Data for processing Start Marker
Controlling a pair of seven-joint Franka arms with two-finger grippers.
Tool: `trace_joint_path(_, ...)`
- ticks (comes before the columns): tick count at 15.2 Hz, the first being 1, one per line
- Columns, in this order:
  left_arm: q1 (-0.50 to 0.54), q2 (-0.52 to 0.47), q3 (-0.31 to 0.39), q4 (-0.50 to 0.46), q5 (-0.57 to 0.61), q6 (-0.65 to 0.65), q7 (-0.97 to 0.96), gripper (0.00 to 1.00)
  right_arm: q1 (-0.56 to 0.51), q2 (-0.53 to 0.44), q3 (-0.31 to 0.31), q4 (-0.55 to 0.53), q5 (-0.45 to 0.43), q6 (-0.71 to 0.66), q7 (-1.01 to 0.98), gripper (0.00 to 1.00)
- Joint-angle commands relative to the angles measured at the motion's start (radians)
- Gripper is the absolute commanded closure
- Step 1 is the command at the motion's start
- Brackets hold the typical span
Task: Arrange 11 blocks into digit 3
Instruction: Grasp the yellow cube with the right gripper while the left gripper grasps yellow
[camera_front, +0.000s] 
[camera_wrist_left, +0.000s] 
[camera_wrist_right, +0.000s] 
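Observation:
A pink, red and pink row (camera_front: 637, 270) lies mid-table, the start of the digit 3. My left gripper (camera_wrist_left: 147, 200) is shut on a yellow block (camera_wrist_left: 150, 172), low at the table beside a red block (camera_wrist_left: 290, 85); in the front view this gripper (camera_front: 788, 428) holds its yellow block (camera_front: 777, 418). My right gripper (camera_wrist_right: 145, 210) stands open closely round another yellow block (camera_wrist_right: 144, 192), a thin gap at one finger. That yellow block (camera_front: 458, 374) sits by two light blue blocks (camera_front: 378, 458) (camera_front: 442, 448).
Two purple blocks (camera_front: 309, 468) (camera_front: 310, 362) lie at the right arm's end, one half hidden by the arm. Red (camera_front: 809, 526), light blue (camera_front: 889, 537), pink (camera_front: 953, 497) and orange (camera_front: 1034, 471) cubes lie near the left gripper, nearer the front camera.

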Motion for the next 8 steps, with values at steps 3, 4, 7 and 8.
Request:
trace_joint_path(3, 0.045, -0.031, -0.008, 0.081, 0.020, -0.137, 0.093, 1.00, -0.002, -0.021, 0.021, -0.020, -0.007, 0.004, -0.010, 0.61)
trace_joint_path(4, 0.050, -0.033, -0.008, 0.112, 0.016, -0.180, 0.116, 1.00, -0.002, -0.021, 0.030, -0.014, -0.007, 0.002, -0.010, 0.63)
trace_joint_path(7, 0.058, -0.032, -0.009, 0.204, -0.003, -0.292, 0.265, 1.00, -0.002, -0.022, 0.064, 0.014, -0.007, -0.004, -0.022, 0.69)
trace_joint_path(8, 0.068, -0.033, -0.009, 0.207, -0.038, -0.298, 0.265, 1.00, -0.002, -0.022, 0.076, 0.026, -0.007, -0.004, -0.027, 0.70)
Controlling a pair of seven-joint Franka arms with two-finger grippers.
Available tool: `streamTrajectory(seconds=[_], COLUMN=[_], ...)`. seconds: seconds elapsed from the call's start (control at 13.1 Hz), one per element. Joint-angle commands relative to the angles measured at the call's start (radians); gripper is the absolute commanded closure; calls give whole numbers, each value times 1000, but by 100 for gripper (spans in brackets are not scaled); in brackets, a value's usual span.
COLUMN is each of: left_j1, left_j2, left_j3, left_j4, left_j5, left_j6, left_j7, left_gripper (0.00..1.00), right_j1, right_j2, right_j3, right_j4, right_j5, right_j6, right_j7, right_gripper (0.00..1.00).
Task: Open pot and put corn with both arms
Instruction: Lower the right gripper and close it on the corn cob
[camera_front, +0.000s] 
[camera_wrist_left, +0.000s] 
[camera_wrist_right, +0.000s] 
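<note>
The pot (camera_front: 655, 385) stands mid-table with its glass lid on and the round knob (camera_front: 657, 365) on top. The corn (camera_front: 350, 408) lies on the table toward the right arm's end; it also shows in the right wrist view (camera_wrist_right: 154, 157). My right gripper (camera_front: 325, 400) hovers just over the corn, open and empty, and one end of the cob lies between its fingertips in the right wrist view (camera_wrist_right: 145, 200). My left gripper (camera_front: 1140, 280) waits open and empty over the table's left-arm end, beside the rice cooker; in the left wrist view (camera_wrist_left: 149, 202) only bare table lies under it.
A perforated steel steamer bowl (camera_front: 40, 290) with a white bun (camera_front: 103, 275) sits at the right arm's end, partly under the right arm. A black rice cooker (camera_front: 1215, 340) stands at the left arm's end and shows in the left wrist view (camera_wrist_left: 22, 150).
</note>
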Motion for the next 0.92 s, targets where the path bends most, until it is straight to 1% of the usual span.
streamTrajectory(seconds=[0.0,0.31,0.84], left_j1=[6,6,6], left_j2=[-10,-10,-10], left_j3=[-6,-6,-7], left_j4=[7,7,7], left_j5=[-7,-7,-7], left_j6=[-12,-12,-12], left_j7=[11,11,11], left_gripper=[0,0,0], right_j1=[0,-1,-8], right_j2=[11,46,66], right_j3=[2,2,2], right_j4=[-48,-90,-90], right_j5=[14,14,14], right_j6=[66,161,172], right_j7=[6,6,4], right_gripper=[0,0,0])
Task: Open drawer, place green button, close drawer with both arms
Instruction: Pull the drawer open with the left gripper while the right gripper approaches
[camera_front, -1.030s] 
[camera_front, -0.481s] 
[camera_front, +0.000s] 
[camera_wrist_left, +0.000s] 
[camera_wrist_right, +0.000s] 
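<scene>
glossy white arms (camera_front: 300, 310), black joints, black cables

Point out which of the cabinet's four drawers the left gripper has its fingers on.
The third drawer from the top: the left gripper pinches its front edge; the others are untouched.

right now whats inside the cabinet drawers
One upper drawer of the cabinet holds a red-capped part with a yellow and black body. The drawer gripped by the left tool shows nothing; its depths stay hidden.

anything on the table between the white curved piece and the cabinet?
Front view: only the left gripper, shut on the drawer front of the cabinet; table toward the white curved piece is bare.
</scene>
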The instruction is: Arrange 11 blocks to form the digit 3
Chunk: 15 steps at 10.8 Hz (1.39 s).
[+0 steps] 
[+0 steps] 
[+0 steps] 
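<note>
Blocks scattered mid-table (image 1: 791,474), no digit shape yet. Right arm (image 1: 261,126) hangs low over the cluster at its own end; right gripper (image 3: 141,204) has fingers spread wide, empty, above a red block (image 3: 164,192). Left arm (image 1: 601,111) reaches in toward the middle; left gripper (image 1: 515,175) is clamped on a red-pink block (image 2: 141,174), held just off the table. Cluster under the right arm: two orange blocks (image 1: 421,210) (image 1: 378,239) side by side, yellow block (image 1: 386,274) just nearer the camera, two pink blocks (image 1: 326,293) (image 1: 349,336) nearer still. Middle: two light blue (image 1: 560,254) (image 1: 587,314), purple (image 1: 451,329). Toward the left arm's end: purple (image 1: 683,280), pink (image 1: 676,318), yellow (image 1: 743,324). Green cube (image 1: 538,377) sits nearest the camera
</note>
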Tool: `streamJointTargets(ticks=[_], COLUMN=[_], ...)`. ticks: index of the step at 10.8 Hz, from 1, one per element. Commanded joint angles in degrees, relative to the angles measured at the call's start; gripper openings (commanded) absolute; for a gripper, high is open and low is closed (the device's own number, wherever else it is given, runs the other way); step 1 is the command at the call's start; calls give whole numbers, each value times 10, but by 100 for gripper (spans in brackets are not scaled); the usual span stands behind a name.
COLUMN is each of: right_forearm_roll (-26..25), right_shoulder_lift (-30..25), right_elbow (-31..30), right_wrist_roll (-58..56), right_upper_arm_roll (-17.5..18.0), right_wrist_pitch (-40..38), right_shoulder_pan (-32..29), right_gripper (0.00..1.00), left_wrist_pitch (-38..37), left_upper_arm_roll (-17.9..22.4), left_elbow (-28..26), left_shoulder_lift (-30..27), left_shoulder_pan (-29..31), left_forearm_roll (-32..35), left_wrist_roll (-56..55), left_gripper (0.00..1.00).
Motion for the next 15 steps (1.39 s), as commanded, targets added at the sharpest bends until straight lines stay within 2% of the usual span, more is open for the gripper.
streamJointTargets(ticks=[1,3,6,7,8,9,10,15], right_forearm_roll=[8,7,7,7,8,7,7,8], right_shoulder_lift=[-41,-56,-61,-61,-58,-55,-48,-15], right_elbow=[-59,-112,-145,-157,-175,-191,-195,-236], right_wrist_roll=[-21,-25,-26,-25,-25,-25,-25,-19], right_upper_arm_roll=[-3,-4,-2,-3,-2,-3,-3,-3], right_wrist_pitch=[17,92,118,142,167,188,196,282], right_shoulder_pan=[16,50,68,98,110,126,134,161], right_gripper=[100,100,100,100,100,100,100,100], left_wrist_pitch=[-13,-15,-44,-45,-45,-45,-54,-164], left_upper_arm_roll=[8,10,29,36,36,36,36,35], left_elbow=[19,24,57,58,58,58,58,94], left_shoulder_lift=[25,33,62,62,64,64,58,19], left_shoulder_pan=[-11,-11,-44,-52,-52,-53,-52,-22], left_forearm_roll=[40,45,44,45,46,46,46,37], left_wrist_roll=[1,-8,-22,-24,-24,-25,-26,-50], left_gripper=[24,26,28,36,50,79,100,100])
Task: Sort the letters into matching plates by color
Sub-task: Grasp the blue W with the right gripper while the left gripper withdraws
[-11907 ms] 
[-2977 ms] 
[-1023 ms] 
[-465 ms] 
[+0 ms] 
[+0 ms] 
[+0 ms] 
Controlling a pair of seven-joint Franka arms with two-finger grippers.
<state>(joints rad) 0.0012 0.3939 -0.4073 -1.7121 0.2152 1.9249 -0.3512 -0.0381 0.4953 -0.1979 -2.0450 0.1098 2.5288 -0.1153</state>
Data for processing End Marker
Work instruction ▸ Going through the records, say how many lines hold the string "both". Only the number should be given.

Result of the exercise ▸ 2